Last week Australia’s Chamber of Commerce and Industry, Business Council and Minerals Council quoted a Deloitte-Access Economics study they’d commissioned to argue that the RET is four times more expensive than the carbon price as an emissions reduction tool.

Another way of saying this would be that the carbon price was four times cheaper than the RET, which if true would have been handy to know when determining the pricing scheme’s future. But the report appeared a week after parliament axed the tax. Funny, that.

But the Deloitte findings about the RET are challenged by two other reports, an ACIL-Allen study for the Abbott government and a ROAM Consulting analysis for the Clean Energy Council, both of which conclude that the RET will eventually cause household power prices to drop.

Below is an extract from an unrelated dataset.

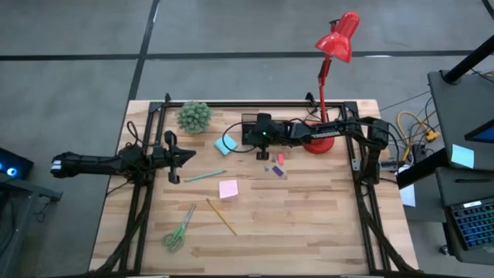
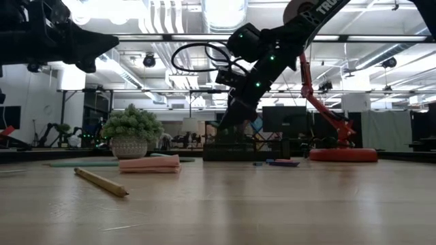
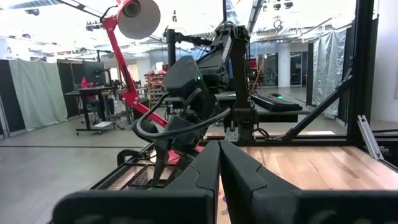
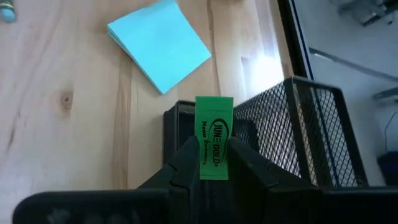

But that’s in the future. Right now, Tony Abbott has said repeatedly, the RET is too expensive.

As if killing Australia’s working carbon price scheme wasn’t enough, now the government now wants to disable the best long-term abatement tool we have left.

• The cause of public health suffered a big loss with the death on Saturday, 26 July, of Dr Erica Bell, deputy director of the University of Tasmania’s Department of Rural Health. Besides a long list of scholarly and other publications and presentations across health and education, she was a strong voice for effective action to reduce human impact on climate and the environment and to prepare public health services for future challenges. She will be sorely missed by her colleagues in the medical and public health communities and in the wider public.